# Solved: Word 2007 - Header/Footer (Link to previous)



## Dynamix (Feb 15, 2005)

Hi guys,

Having a bit of trouble customising my Footer when it comes to page numbering.

I do not wish to count the front page and contents pages of my document so I would usually de-select the "Link to previous" button, but in Word 2007, the "Link to previous" button never seems to be highlighted (active) for clicking..

Therefore it is forcing all my pages to share the same header and footer as the page above...
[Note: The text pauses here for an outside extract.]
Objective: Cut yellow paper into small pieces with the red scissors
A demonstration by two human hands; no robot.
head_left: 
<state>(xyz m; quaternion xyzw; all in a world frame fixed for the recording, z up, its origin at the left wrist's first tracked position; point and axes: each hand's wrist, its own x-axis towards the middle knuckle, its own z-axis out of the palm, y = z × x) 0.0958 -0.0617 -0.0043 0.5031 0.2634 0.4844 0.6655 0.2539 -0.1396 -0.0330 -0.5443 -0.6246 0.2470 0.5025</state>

Am I doing something wrong here?

Thanks guys!


----------



## Dynamix (Feb 15, 2005)

Anyone share this problem or know what I mean?


----------



## Aj_old (Sep 24, 2007)

U mean to have different header footer on odd 7 even pages?


----------



## Dynamix (Feb 15, 2005)

No, not odd and even..

Left of the option to do odd even pages is the option to de-select the "link to previous" button, however my button is inactive...


----------



## Aj_old (Sep 24, 2007)

Do U have any section brack, in Your document, if no, it's normal, to be so, couse it works only when there are diferrent sections!


----------



## Dynamix (Feb 15, 2005)

I have "Page Breaks" withyin my document after each page, but no "Section breaks"..


----------



## Aj_old (Sep 24, 2007)

This thing with link to previos can be used only when U have section brakes in U document
So if U don't have section brakes it normal that this option is not enabled


----------



## Dynamix (Feb 15, 2005)

How do I make section breaks?


----------



## Aj_old (Sep 24, 2007)

Go to tab PageLayout, Breaks, and choose one of the section breaks listed there!


----------



## Dynamix (Feb 15, 2005)

HAHA! I think I have finally cracked it!!!

You're the man, thank you very much!!

2007 is confusing!


----------



## Aj_old (Sep 24, 2007)

I'm glad it helped U, now U can mark the thread as solved


----------